### GOAL OF THE EXERCISE
Take the data from its first line. Print each line exactly until the line containing "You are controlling" has been printed too.

Data extracted from a collection
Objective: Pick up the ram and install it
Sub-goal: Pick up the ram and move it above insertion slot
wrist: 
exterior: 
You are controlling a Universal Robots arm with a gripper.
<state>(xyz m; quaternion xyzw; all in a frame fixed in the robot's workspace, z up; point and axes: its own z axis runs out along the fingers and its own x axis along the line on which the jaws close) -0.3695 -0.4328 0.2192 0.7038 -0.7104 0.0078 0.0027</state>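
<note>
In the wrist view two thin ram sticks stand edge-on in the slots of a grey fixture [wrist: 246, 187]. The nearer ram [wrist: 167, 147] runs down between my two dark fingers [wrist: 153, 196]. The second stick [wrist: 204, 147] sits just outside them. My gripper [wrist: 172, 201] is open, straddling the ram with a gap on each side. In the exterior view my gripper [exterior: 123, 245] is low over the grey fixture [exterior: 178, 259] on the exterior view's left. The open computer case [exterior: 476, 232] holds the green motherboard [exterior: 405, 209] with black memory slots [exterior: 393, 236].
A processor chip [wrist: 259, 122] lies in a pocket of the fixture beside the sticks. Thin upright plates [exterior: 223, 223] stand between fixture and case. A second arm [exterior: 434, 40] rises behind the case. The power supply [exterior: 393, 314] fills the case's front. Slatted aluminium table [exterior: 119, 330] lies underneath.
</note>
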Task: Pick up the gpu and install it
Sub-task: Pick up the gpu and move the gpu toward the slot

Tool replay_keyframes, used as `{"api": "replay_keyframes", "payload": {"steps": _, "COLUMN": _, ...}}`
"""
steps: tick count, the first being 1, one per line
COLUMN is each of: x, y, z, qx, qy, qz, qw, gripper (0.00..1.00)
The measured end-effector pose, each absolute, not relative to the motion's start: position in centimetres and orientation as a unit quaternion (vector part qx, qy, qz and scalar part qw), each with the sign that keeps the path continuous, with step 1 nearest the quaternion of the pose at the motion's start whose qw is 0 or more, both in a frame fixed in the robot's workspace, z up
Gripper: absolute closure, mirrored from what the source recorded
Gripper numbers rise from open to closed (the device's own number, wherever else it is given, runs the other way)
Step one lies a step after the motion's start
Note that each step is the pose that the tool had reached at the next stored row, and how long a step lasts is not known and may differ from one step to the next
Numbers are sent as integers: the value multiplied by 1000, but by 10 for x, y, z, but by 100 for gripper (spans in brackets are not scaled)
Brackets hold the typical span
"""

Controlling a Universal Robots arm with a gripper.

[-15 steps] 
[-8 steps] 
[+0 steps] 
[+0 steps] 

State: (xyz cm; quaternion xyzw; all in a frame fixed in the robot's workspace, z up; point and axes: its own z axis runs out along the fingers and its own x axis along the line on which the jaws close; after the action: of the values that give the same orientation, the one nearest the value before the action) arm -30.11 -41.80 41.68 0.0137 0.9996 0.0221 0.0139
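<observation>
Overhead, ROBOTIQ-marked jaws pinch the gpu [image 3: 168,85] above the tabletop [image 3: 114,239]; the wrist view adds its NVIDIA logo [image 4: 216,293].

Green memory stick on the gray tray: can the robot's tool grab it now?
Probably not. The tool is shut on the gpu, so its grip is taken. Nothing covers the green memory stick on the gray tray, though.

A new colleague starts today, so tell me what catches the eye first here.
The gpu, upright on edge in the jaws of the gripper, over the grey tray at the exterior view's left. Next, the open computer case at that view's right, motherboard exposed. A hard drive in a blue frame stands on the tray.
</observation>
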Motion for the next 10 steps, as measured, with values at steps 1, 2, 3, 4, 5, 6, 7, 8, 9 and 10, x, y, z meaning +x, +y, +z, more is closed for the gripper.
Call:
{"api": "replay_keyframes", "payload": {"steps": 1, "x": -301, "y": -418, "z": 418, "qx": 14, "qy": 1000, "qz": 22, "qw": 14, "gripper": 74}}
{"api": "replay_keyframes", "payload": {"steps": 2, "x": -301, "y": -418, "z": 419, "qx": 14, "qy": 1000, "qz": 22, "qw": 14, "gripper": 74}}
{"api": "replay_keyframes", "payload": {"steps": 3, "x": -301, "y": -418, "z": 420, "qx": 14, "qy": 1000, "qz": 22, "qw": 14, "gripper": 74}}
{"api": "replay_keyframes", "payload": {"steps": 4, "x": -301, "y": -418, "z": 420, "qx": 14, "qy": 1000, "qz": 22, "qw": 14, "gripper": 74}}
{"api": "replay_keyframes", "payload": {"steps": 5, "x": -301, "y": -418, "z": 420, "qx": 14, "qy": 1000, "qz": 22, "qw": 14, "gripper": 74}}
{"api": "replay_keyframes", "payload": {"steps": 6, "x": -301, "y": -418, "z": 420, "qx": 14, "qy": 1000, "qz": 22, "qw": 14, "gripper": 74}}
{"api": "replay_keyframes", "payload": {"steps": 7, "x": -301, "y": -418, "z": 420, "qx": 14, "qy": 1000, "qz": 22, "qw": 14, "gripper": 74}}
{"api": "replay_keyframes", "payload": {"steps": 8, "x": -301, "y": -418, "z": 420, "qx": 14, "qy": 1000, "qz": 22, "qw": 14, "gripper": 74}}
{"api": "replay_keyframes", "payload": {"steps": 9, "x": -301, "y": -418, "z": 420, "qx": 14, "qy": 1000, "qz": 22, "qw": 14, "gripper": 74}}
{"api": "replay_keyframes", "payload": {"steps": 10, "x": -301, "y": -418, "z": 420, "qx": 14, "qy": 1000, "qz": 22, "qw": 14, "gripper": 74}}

### ANSWER TO THIS TASK
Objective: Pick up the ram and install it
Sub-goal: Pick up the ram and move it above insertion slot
wrist: 
exterior: 
You are controlling a Universal Robots arm with a gripper.

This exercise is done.